Date 15 September 2011

It’s not a riveting subject, but litigation funding has been in the news recently because the Government wants to limit the costs successful litigants can recover from their opponents. The proposed changes have vocal supporters and opponents - as can be seen from the letters page of the 15 September 2011 edition of The Times, which has four letters to the Editor on this topic alone.

As the debate on the rights and wrongs of the proposals is conducted using terms of art, it is worth explaining the key terms, which are:

Conditional Fee Agreement (or CFA)

An agreement with a solicitor which provides that the solicitor’s fees and/or disbursements (e.g. barrister’s, expert’s and court fees) will only be paid in certain circumstances – usually if the client wins the case.

Success Fee

A pre-agreed uplift charged by a solicitor who wins a case under a CFA, currently capped at 100% of the solicitor’s costs for the case.

After the Event Insurance (ATE)

An insurance policy taken out after the event which gives rise to the claim that has taken place that pays the policyholder’s opponent’s legal costs and the insured’s own disbursements if a case is lost.

As the court rules currently stand, a winner can recover both the success fee he has to pay his solicitor and the ATE premium due to his insurer from his opponent. His damages remain untouched by these “additional liabilities” (as they are known). The Government wants to stop this and restrict recovery to the solicitor’s standard time charges and disbursements, as would be the case if the winner did not have the benefit of a CFA or ATE.

A winner’s additional liabilities can be significant and add substantial amounts to a loser’s overall bill. The risk of having to pay them can also influence a party’s approach to a case and can be a powerful driver for early settlement.

Opponents say the changes will reduce access to justice. There is much to be said for this, and whilst the changes will not actually outlaw CFAs or ATE (they will merely make winners pay success fees and premiums out of their damages) the view that individuals and SMEs are likely to be reluctant to take on larger, better funded defendants if they have to pay success fees and ATE premiums themselves, especially in lower value cases where the damages may not cover these additional costs, is almost certainly right.

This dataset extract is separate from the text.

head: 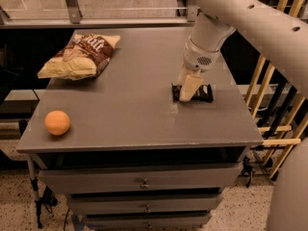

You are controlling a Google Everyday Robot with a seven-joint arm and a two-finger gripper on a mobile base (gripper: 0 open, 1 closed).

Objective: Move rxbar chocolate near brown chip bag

On the other side of the fence, the Government’s supporters say that its proposals will mean that parties backed by CFAs and/or ATE will pay more attention to their costs because they will have more “skin in the game” and a vested interest in controlling costs they would otherwise not be concerned about. This is true, but much less so for commercial litigation where one’s opponent is less likely to be backed by an insurer as in personal injury work and clients are rightly concerned about the risk of having to pay additional liabilities themselves if their opponent becomes insolvent during a case or cannot satisfy a costs order.

Whatever the rights and wrongs of the Government’s plans, they are currently before Parliament and, if enacted, will change the way litigation is funded in England and Wales. If the Government gets its way the changes are expected to be implemented within the next 12 months. The new rules are not expected to be retrospective and there is therefore a window of opportunity to take advantage of the current position and maximise the tactical and strategic benefits available under the current arrangements.

In simple terms, under the current regime, a business can transfer the entire risk of having to pay its own solicitor’s fees as well as its opponent’s off its balance sheet and potentially cap its liability for these at zero – win or lose. This will not be possible if the rules change and accordingly it is well worth investigating claims now to see if they can be funded using a CFA and/or ATE based on the current rules.


SA Law offers a fixed fee case review scheme and is authorised by a leading legal expenses insurer to offer ATE cover for qualifying cases. For further details contact Simon Walsh  or your usual SA Law contact.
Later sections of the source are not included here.